Di luar, para pegawai kantor mulai berbisik. “Apa Bos Romi lagi ada masalah, ya? Kok kayaknya hari ini dia nggak fokus banget?”
David hanya bisa tertawa canggung dan mencoba mengalihkan perhatian. “Oke, bos! Tentu saja, semua ke David!” ucapnya dengan senyum yang sedikit dipaksakan.
Setelah rapat selesai, para eksekutif mulai keluar satu per satu dari ruang rapat, meninggalkan Romi dan David yang masih duduk di meja. Suasana mulai mereda, dan yang tersisa hanyalah deru AC yang menyelimuti ruangan. David menarik napas panjang, mencoba menenangkan diri setelah rapat yang penuh ketegangan dan kebingungan.
David memandang Romi yang masih sibuk dengan laptopnya, tanpa menunjukkan tanda-tanda penyesalan atau perubahan sikap. Dia tampak seolah-olah rapat tadi adalah hal biasa baginya—padahal, David tahu betul bahwa ini adalah salah satu rapat terburuk yang pernah ia alami.
“Bos, gue serius deh,” kata David, sambil menatap Romi dengan ekspresi agak kesal, tapi ada sedikit canda di wajahnya. “Masa semua diserahin ke gue? Gue hampir mati mikirin itu semua, lo tahu nggak?”
Romi yang sedang fokus menatap layar laptopnya, tidak menggubris. Dia hanya mengangguk pelan, lalu mengetik beberapa kata di keyboardnya. “Emang gue ngomong apa tadi?” jawab Romi tanpa mengalihkan pandangannya dari layar.
David terdiam sejenak, lalu menyentuh meja dengan kasar, membuat Romi akhirnya menoleh padanya. “Astaga, Bos! Lu nggak inget apa yang baru aja lu bilang? ‘Serahin semua ke David,’ terus lo malah santai aja! Gue pikir lu bakal bimbing gue, tapi ternyata gue yang jadi bimbingan buat semua kerjaan!” ujarnya dengan nada dramatis, sambil menggulung kertas yang ada di meja.
Romi akhirnya berhenti mengetik, meletakkan laptopnya, dan memandang David dengan ekspresi tak berdosa. “Sudahlah, gue kasih bonus banyak bulan ini,” jawabnya dengan santai, seolah itu bisa menyelesaikan semuanya.

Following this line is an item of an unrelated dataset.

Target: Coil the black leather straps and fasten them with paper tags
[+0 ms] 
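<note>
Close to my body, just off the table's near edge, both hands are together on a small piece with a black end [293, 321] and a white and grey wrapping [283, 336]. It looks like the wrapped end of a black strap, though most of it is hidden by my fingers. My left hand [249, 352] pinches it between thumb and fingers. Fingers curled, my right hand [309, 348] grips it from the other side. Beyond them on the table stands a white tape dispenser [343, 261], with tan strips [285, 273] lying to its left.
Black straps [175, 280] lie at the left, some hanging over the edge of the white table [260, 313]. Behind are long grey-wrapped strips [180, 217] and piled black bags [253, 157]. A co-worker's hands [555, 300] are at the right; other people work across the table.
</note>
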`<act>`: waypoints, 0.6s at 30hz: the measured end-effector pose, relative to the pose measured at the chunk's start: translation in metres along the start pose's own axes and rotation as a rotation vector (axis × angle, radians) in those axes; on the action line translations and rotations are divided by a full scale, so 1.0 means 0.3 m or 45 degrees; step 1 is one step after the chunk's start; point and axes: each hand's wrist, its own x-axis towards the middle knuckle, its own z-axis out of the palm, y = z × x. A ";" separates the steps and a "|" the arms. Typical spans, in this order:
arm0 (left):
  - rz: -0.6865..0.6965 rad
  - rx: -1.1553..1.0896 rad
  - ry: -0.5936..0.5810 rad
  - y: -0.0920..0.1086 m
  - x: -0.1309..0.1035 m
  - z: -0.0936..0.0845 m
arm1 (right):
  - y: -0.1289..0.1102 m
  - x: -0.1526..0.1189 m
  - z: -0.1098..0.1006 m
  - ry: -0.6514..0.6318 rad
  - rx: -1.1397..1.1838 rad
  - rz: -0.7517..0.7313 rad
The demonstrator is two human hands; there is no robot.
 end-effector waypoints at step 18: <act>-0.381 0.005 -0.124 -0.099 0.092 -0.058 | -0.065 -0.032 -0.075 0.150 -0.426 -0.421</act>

David terdiam sejenak, otaknya memproses apa yang baru saja didengar. Lalu, tiba-tiba wajahnya berubah cerah, seperti anak kecil yang baru saja mendapat mainan baru. “Bonus?! Wah, kalau gitu, ok deh, Bos!” ucap David dengan suara riang, matanya berbinar. “Bonus yang gede, kan? Lebih banyak dari biasanya, ya?”
Romi mengangguk santai. “Iya, bonus gede. Tapi ingat, David, jangan harap gue ingat apa-apa soal kerjaan kalau lo terus begini. Lo yang urusin semua.”
David memutar bola matanya, mencoba tetap menjaga ekspresi serius. “Oke deh, Bos! Gue akan kerja keras untuk itu... bonus yang berlimpah!” jawabnya dengan senyum lebarnya.
Romi hanya tersenyum tipis dan kembali menatap layar laptopnya, tampak tak terpengaruh dengan kehebohan yang baru saja terjadi. "Oke, lo lanjutin kerjaan lo. Gue lagi sibuk mikirin sesuatu," katanya sambil mengklik beberapa file di layar laptop.
David menggelengkan kepala, mencoba menahan tawa. “Gue bisa kerja semalaman nih, Bos, kalau bonusnya seberapa gede itu.”